Where the outputted LoRAs are managed.

  • $lora_name is where you set the name of your LoRA file. This is not your instance token, and has no influence on LoRA reliability.
  • $version sets the version name/number. Can be any text (e.g., v0.5, adamw8bit-with-8-net-dim). This is optional.
  • $comment embeds a text comment into the metadata to provide further information. This is optional.
  • $save_amount determines the number of saves to be made over the training run. Regular saves can be disabled by setting it to 0.

Dataset Treatment

$base_res       = 512
$bucket_step    = 64
$flip_aug       = $true
$keep_tags      = 1

How your dataset is processed.

  • $base_res sets the total number of pixels for all dataset images (to $base_res squared). Default is 512 as an absolute minimum.
  • $bucket_step The amount of pixels' change between bucketing resolutions. (e.g., base res 768 with a bucket step of 64 means bucketing res can be 704, 640, 576, etc., OR 832, 896, 960, etc.)
  • $flip_aug randomly flips the images used in the training process to artificially increase dataset diversity. Should be turned off if training an intentionally asymmetrical concept (usually a character, potentially an object or pose).
  • $keep_tags locks N tags from the front of each caption file, stopping them from being shuffled. Intended for use with instance/class tokens.

Steps

$total_steps    = 2000
$batch_size     = 1
$grad_acc_step  = 1
$warmup         = 0.1 # 0 to disable
$warmup_type    = "percent" # "percent", "steps", "steps_batch"
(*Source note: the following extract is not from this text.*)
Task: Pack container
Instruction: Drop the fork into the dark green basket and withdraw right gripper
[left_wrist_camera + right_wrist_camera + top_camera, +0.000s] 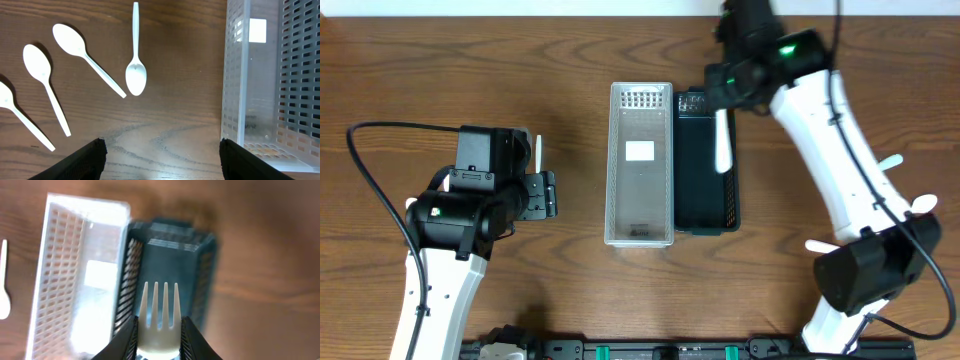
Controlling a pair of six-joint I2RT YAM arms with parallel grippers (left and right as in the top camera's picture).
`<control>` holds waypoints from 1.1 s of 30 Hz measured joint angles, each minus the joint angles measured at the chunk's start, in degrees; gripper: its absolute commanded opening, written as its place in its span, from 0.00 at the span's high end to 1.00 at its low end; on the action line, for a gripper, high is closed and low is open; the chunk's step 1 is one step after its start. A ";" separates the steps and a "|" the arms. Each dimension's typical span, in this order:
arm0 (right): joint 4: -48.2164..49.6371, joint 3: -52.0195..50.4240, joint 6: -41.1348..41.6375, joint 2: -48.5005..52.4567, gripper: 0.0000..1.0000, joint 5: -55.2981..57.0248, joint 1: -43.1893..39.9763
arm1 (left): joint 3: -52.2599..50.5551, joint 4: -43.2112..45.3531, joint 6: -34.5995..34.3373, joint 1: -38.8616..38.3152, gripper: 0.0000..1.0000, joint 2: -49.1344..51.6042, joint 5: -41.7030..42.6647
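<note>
Four white plastic spoons lie on the wood ahead of the left gripper. One white plastic fork sits clamped between the fingers of the right gripper. Two slotted baskets stand side by side beyond that fork: one white basket and one black basket. Three more white utensil ends poke out beside the right arm, well behind its gripper; their kind cannot be told.

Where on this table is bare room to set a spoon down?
Free: wood between the spoons and the white basket; the strip in front of the black basket. Crowded: utensils beside the right arm.
</note>
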 measured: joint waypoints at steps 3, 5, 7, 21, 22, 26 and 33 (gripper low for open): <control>1.75 -5.20 5.70 0.02 0.99 0.48 1.84 | 0.00 -0.22 0.00 0.00 0.25 0.00 0.00; 3.56 -9.70 8.46 0.33 0.98 0.74 2.32 | 0.00 -0.26 0.00 0.00 0.25 0.00 0.00; 5.07 -13.75 10.10 0.72 0.86 0.85 2.38 | 0.00 -0.31 0.00 0.00 0.25 0.00 0.00; 6.95 -14.58 8.07 1.44 0.01 0.96 2.01 | 0.00 -0.39 0.00 0.00 0.24 0.00 0.00; 6.10 -12.11 7.10 1.44 0.01 1.05 1.75 | 0.00 -0.42 -0.02 0.00 0.24 0.00 0.00; 2.34 -1.07 6.05 1.29 0.01 2.19 -1.73 | 0.02 -0.42 -0.02 0.00 0.24 0.00 0.02; -6.91 4.66 16.46 -1.49 0.01 4.31 -20.09 | 0.02 -0.39 0.00 0.00 0.24 0.00 0.02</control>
Anything relevant to the (number of) steps taken by the training.

  • $total_steps is the total number of iterations to run on the LoRA training.
  • $batch_size averages the gradient updates of N steps. Higher values result in faster training, at the cost of VRAM.
  • $grad_acc_step accumulates N gradients and averages them, similar to batch size but without VRAM usage. Training is not faster with higher values.
  • $warmup sets the amount of warmup applied to the training. Values less than 1 are a percentage of steps, while integers greater than 1 are a number of steps.
  • $warmup_type determines the treatment of warmup's value. "percent" requires < 1.0 decimal to be inputted. "steps" is a static step count, unaffected by batch size. "steps_batch" is a step count that scales down with batch size.

Learning Rate

$unet_lr        = 1e-4
$text_enc_lr    = 5e-5
$scale_lr_batch = $true # Scale learning rate by batch size.
$lr_scheduler   = "cosine" # Recommended options are "cosine", "linear".

Regarding learning rates and their behaviour during training.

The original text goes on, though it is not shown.